Prompt
Once you find the line containing "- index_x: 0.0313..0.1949", set down exactly that line and every one after it through the end of the listing below, with both ends included and any pictures omitted.

[Dataset content — start]

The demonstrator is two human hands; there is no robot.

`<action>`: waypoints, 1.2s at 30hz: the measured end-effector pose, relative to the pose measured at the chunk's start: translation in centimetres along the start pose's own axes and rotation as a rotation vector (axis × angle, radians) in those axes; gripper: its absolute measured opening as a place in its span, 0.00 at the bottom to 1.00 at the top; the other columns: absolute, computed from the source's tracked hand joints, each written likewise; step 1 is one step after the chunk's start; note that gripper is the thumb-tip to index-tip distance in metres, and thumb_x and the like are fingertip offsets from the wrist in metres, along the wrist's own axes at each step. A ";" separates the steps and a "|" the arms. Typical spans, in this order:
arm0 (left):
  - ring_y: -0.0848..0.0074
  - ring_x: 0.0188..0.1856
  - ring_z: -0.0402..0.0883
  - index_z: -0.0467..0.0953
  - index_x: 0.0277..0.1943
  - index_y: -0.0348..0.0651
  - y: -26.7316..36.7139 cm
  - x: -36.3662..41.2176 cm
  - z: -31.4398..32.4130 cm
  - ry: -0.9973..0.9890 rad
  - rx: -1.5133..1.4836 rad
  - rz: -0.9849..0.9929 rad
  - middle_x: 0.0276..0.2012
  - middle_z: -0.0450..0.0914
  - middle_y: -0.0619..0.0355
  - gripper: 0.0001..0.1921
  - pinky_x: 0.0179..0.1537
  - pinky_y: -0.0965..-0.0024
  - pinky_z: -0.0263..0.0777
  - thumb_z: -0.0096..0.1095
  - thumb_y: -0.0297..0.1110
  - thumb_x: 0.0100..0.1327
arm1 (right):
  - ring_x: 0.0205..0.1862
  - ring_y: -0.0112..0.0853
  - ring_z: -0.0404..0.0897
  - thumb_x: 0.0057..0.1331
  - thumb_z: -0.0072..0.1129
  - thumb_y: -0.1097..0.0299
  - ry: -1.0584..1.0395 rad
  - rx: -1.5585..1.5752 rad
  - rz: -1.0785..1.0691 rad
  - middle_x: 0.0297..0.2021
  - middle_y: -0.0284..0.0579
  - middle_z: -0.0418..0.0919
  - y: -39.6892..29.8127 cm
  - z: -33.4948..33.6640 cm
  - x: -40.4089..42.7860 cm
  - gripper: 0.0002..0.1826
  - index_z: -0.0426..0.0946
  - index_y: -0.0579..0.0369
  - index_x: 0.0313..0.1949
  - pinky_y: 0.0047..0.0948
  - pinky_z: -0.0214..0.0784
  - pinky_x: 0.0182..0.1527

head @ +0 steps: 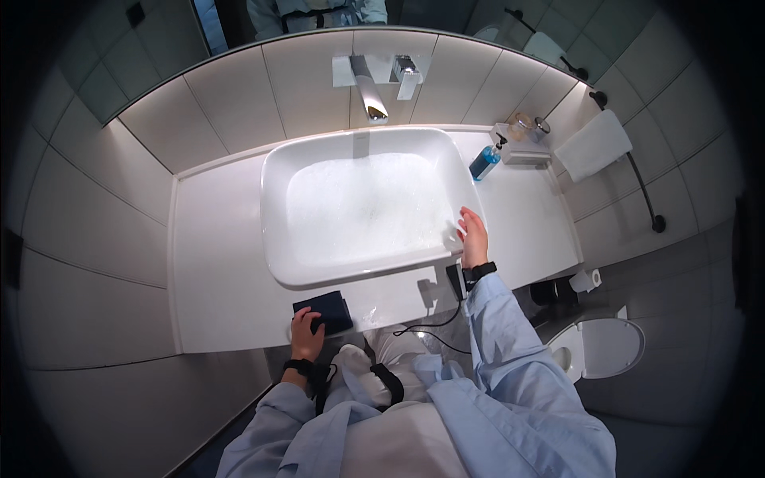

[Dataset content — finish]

Your solution
  - index_x: 0.0313..0.1949
  - pinky_y: 0.0047..0.0948
  - pinky_z: -0.0214..0.0784
  - pinky_x: 0.0182..0.1527

head @ +0 steps: 

The required output has been given.